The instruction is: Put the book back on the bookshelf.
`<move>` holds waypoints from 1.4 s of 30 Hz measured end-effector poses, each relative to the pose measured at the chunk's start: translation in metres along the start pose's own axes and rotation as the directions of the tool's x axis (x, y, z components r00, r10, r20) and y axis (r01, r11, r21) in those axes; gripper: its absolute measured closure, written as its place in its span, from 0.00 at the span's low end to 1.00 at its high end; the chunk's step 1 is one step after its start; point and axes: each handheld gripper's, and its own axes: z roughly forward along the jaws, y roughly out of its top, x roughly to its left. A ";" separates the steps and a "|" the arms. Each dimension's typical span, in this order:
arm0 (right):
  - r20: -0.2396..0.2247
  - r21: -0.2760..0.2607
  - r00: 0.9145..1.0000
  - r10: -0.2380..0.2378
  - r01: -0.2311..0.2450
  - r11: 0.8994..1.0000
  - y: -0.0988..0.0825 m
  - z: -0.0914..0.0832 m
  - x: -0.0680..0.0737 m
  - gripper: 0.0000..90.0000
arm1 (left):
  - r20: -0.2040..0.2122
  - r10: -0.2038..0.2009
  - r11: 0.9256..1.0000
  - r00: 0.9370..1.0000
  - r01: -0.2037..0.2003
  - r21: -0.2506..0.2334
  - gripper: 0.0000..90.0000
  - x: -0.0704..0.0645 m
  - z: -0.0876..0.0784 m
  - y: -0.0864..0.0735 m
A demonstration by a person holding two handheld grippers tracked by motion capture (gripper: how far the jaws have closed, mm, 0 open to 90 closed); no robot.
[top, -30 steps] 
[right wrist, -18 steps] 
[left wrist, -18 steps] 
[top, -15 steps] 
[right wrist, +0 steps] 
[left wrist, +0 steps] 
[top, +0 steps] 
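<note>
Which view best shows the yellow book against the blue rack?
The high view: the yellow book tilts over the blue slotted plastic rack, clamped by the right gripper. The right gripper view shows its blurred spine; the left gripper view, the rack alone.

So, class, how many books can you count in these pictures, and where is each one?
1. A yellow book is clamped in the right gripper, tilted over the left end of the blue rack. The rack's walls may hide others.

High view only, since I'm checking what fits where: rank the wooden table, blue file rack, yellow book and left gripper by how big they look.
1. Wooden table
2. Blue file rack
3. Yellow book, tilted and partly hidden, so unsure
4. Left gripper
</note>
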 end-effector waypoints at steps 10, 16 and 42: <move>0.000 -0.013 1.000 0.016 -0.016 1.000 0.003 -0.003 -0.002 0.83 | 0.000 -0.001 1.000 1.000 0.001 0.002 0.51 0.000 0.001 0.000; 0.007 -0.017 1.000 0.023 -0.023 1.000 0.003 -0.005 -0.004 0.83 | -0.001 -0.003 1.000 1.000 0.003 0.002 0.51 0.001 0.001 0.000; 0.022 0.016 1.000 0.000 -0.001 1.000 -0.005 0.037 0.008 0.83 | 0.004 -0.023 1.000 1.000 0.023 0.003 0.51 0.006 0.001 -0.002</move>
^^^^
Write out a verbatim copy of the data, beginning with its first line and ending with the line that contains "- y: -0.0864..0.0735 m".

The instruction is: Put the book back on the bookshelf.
`<move>` holds waypoints from 1.4 s of 30 Hz measured end-effector poses, each relative to the pose measured at the chunk's start: translation in metres along the start pose's own axes and rotation as the directions of the tool's x axis (x, y, z components r00, r10, r20) and y axis (r01, r11, r21) in those axes; gripper: its absolute measured closure, written as its place in its span, from 0.00 at the span's low end to 1.00 at its high end; the chunk's step 1 is one step after its start; point and axes: each handheld gripper's, and its own axes: z roughly forward along the jaws, y roughly out of its top, x roughly to its left. A ";" separates the steps and a "|" the arms. Each dimension's typical span, in this order:
arm0 (right):
  - r20: -0.2396..0.2247
  - r21: -0.2760..0.2607
  - r00: 0.9145..1.0000
  - r10: -0.2380..0.2378
  - r01: -0.2311..0.2450
  - r11: 0.8994..1.0000
  - y: -0.0988..0.0825 m
  - z: -0.0914..0.0832 m
  - x: -0.0680..0.0737 m
  - gripper: 0.0000..90.0000
arm1 (left):
  - r20: -0.2040..0.2122
  - r10: -0.2038..0.2009
  - r11: 0.9256..1.0000
  - r00: 0.9370..1.0000
  - r01: -0.2037..0.2003
  - r21: -0.2506..0.2334
  - gripper: 0.0000..90.0000
  - x: -0.0704..0.0645 m
  - z: -0.0876..0.0784 m
  - y: -0.0864..0.0735 m

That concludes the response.